Action item
Repeat only these lines, exactly: the first line of the data, the line containing "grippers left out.", and every line between them. Pictures stay out.
[Supplied material — start]
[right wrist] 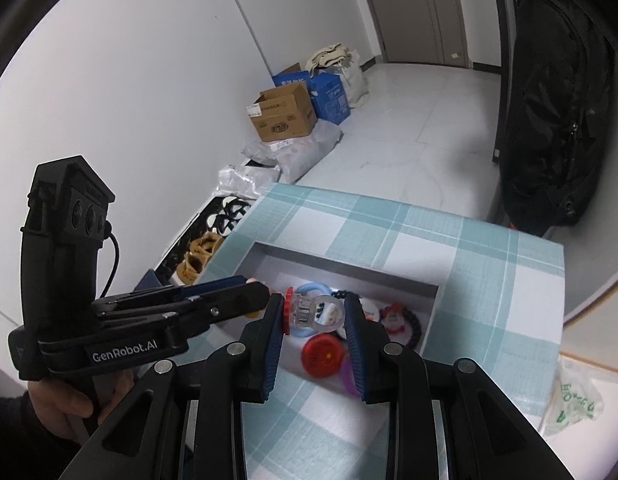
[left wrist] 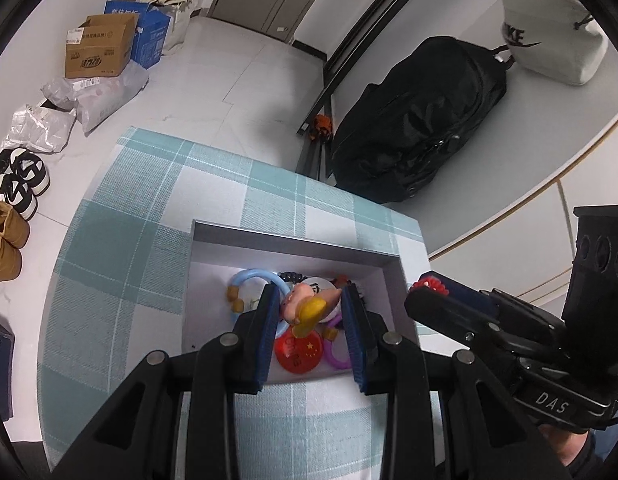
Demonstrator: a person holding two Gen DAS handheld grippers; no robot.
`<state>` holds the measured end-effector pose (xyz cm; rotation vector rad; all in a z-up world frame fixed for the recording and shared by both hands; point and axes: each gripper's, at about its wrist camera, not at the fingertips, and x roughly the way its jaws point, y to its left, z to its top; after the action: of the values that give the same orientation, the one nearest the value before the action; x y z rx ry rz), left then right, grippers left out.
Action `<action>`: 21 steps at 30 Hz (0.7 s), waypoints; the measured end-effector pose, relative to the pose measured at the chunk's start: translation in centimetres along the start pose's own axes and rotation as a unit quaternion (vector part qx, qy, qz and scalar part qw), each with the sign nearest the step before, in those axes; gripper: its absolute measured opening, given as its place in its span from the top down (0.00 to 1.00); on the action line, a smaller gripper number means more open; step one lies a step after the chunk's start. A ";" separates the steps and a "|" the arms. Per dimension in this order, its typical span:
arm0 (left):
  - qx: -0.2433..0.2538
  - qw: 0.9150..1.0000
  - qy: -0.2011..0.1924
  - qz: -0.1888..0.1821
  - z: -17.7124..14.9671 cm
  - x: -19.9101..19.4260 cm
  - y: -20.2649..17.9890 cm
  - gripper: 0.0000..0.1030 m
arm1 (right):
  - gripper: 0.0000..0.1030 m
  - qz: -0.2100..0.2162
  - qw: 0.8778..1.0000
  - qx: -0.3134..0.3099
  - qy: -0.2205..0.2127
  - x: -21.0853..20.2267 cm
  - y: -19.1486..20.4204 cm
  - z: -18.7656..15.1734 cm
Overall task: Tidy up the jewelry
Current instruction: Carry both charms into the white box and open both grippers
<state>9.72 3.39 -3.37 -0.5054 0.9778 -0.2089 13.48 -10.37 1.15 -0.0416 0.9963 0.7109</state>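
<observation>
Now, with left gripper (left wrist: 312, 306) clamped on figurine charm (left wrist: 307, 306) and right gripper (right wrist: 314, 314) clamped on clear hair claw (right wrist: 315, 310) (red flower at left pad), lowered straight ahead into tray (left wrist: 293, 244), released singly.

Left gripper (left wrist: 312, 312) clamped on a figurine (left wrist: 307, 306) over a grey box (left wrist: 293, 242). Beneath: blue ring (left wrist: 249, 278) at 10 o'clock, red badge (left wrist: 299, 352) at 6. Right gripper (left wrist: 423, 286) at 3 o'clock, gripping something red.
</observation>
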 end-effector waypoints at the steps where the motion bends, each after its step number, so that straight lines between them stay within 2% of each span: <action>1: -0.002 1.000 0.003 0.001 0.1 0.3 0.0 0.75 | 0.72 0.001 1.000 0.002 0.001 0.2 -0.2 0.0; 9: 0.001 0.999 0.029 0.025 0.3 2.2 0.3 0.75 | 0.72 0.023 0.999 0.046 0.010 1.8 -3.1 0.1; 21: 0.014 0.999 0.044 0.024 0.3 3.2 -0.1 0.75 | 0.72 0.031 0.997 0.062 0.038 3.5 -4.1 -0.2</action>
<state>11.79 2.10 -5.54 -0.4497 1.0702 -0.2034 16.85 -11.80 -2.81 0.0712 1.1173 0.7064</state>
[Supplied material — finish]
Your solution
[right wrist] 
[left wrist] 
Demonstrator: a person holding two Gen DAS handheld grippers; no robot.
`<state>` holds the measured end-effector pose (xyz cm; rotation vector rad; all in a z-up world frame fixed for the recording and shared by both hands; point and axes: each gripper's, at about its wrist camera, not at the fingertips, and x roughly the way its jaws point, y to its left, z to its top; after the action: of the values that give the same orientation, the one nearest the value before the action; x y z rx ry rz), left then right, grippers left out.

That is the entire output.